## Directions for this task
Every line below must be reproduced exactly; no pictures are to be included.

## Information shown
*** Block opens ***

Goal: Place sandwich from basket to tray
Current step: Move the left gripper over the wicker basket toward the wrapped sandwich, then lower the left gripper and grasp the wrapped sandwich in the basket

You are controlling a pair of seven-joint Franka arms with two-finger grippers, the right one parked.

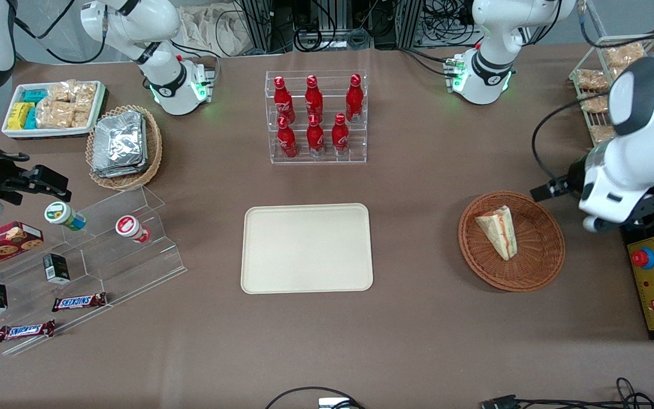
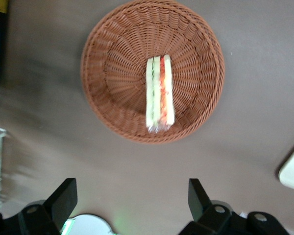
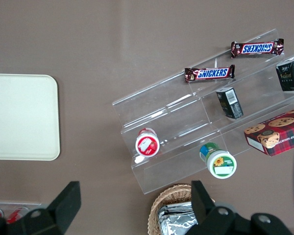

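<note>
**Hovering open-jawed beside the basket, sandwich not yet touched**

Starting at the jaws: the left arm's gripper (image 2: 130,203) has its two dark fingers (image 2: 63,198) spread wide apart with nothing between them, as the wrist view shows. It hangs above bare brown tablecloth, just beside the round, reddish-brown woven wicker basket (image 2: 108,58) rather than over it. In the front view the gripper itself is hidden by the arm's white body, which sits toward the working arm's end of the table, near the basket's (image 1: 543,267) rim.

Inside the basket lies the small triangular sandwich wedge of white bread in clear wrap (image 2: 159,93), its green and orange-red filling edge turned up toward the wrist camera. From the front, the sandwich (image 1: 498,230) leans across the basket floor, point toward the camera. The flat cream-beige rectangular tray (image 1: 306,248) with rounded corners sits well apart from the basket, toward the parked arm's end, and holds nothing.

The task has hardly begun; the approach and grasp are probably next. The risks I would watch:

- The wedge is soft, so a hard squeeze could crush the bread or push the filling out.
- Its clear wrap looks slick, and fingers closing on the loose film alone might let it slip during the carry.
- Descending off-centre could snag a finger on the woven rim and drag the light basket along.
</note>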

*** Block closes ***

## Expected answer
Goal: Place sandwich from basket to tray
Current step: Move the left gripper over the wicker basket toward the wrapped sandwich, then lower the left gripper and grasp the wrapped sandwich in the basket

You are controlling a pair of seven-joint Franka arms with two-finger grippers, the right one parked.


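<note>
**Hovering open-jawed beside the basket, sandwich not yet touched**

Starting at the jaws: the left arm's gripper (image 2: 130,203) has its two dark fingers (image 2: 63,198) spread wide apart with nothing between them, as the wrist view shows. It hangs above bare brown tablecloth, just beside the round, reddish-brown woven wicker basket (image 2: 108,58) rather than over it. In the front view the gripper itself is hidden by the arm's white body, which sits toward the working arm's end of the table, near the basket's (image 1: 543,267) rim.

Inside the basket lies the small triangular sandwich wedge of white bread in clear wrap (image 2: 159,93), its green and orange-red filling edge turned up toward the wrist camera. From the front, the sandwich (image 1: 498,230) leans across the basket floor, point toward the camera. The flat cream-beige rectangular tray (image 1: 306,248) with rounded corners sits well apart from the basket, toward the parked arm's end, and holds nothing.

The task has hardly begun; the approach and grasp are probably next. The risks I would watch:

- The wedge is soft, so a hard squeeze could crush the bread or push the filling out.
- Its clear wrap looks slick, and fingers closing on the loose film alone might let it slip during the carry.
- Descending off-centre could snag a finger on the woven rim and drag the light basket along.
</note>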

The answer has been fully written out.